## Instructions to follow
Print, exactly and completely, every entry in the data.

Provided records section start

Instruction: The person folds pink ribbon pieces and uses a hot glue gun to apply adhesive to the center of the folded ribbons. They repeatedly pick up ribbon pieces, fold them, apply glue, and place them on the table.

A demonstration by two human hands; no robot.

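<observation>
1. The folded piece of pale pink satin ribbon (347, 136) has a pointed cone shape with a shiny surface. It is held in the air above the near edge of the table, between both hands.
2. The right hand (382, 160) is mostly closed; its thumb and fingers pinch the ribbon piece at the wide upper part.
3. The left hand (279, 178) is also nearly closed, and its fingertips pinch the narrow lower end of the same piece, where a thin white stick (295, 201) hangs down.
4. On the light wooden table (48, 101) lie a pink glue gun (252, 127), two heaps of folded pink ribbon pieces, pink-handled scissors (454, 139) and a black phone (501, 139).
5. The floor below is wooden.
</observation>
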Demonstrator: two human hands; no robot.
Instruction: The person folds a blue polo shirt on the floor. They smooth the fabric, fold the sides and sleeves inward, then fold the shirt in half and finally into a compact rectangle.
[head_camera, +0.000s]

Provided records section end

## Written response
Instruction: The person folds pink ribbon pieces and uses a hot glue gun to apply adhesive to the center of the folded ribbons. They repeatedly pick up ribbon pieces, fold them, apply glue, and place them on the table.

A demonstration by two human hands; no robot.

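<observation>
1. The folded piece of pale pink satin ribbon (347, 136) has a pointed cone shape with a shiny surface. It is held in the air above the near edge of the table, between both hands.
2. The right hand (382, 160) is mostly closed; its thumb and fingers pinch the ribbon piece at the wide upper part.
3. The left hand (279, 178) is also nearly closed, and its fingertips pinch the narrow lower end of the same piece, where a thin white stick (295, 201) hangs down.
4. On the light wooden table (48, 101) lie a pink glue gun (252, 127), two heaps of folded pink ribbon pieces, pink-handled scissors (454, 139) and a black phone (501, 139).
5. The floor below is wooden.
</observation>
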Demonstrator: two human hands; no robot.
Instruction: The person folds a blue polo shirt on the floor. They smooth the fabric, fold the sides and sleeves inward, then fold the shirt in half and finally into a compact rectangle.
[head_camera, +0.000s]

No more output is required.